» About this task:
Output the records again verbatim.

*** Data supplied Section Begins ***

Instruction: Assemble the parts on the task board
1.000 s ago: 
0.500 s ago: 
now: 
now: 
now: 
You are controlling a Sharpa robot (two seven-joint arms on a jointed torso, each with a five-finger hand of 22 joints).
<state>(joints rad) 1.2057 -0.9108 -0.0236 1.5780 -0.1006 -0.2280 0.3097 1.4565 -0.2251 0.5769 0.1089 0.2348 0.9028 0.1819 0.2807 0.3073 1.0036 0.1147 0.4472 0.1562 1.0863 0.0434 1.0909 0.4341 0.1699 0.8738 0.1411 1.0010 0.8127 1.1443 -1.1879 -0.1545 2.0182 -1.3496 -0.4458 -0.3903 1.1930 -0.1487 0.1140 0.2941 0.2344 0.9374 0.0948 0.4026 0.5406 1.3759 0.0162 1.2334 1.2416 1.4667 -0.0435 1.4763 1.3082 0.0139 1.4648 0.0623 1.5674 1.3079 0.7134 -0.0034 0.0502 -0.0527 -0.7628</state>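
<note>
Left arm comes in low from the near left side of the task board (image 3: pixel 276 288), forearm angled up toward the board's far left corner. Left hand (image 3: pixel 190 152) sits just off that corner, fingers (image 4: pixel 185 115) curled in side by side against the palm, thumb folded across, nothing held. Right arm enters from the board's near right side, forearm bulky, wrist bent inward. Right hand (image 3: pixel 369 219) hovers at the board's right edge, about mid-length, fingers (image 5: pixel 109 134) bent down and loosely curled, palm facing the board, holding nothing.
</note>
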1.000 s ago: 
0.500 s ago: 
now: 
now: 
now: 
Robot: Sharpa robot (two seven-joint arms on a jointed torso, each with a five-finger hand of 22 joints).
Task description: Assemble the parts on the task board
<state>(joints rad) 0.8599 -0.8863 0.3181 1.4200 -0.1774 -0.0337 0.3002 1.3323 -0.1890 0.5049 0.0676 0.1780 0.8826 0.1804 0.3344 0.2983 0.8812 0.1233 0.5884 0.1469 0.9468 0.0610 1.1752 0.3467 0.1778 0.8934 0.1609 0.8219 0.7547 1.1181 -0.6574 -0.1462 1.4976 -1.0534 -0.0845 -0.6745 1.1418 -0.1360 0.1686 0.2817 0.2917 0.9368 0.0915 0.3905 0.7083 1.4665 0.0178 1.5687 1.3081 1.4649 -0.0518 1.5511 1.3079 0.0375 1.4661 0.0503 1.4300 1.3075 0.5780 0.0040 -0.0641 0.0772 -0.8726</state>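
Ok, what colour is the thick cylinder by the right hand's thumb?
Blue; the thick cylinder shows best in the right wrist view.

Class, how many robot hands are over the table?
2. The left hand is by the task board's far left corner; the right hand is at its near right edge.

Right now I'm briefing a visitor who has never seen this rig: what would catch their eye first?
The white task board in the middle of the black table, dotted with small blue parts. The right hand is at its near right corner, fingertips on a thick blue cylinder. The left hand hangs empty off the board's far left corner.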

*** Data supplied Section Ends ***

» Answer space:
Instruction: Assemble the parts on the task board
1.000 s ago: 
0.500 s ago: 
now: 
now: 
now: 
You are controlling a Sharpa robot (two seven-joint arms on a jointed torso, each with a five-finger hand of 22 joints).
<state>(joints rad) 1.2057 -0.9108 -0.0236 1.5780 -0.1006 -0.2280 0.3097 1.4565 -0.2251 0.5769 0.1089 0.2348 0.9028 0.1819 0.2807 0.3073 1.0036 0.1147 0.4472 0.1562 1.0863 0.0434 1.0909 0.4341 0.1699 0.8738 0.1411 1.0010 0.8127 1.1443 -1.1879 -0.1545 2.0182 -1.3496 -0.4458 -0.3903 1.1930 -0.1487 0.1140 0.2941 0.2344 0.9374 0.0948 0.4026 0.5406 1.3759 0.0162 1.2334 1.2416 1.4667 -0.0435 1.4763 1.3082 0.0139 1.4648 0.0623 1.5674 1.3079 0.7134 -0.0034 0.0502 -0.0527 -0.7628</state>
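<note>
Left arm comes in low from the near left side of the task board (image 3: pixel 276 288), forearm angled up toward the board's far left corner. Left hand (image 3: pixel 190 152) sits just off that corner, fingers (image 4: pixel 185 115) curled in side by side against the palm, thumb folded across, nothing held. Right arm enters from the board's near right side, forearm bulky, wrist bent inward. Right hand (image 3: pixel 369 219) hovers at the board's right edge, about mid-length, fingers (image 5: pixel 109 134) bent down and loosely curled, palm facing the board, holding nothing.
</note>
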1.000 s ago: 
0.500 s ago: 
now: 
now: 
now: 
Robot: Sharpa robot (two seven-joint arms on a jointed torso, each with a five-finger hand of 22 joints).
Task description: Assemble the parts on the task board
<state>(joints rad) 0.8599 -0.8863 0.3181 1.4200 -0.1774 -0.0337 0.3002 1.3323 -0.1890 0.5049 0.0676 0.1780 0.8826 0.1804 0.3344 0.2983 0.8812 0.1233 0.5884 0.1469 0.9468 0.0610 1.1752 0.3467 0.1778 0.8934 0.1609 0.8219 0.7547 1.1181 -0.6574 -0.1462 1.4976 -1.0534 -0.0845 -0.6745 1.1418 -0.1360 0.1686 0.2817 0.2917 0.9368 0.0915 0.3905 0.7083 1.4665 0.0178 1.5687 1.3081 1.4649 -0.0518 1.5511 1.3079 0.0375 1.4661 0.0503 1.4300 1.3075 0.5780 0.0040 -0.0641 0.0772 -0.8726</state>
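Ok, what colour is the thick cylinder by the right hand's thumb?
Blue; the thick cylinder shows best in the right wrist view.

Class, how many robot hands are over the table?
2. The left hand is by the task board's far left corner; the right hand is at its near right edge.

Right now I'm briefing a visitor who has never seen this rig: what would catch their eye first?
The white task board in the middle of the black table, dotted with small blue parts. The right hand is at its near right corner, fingertips on a thick blue cylinder. The left hand hangs empty off the board's far left corner.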

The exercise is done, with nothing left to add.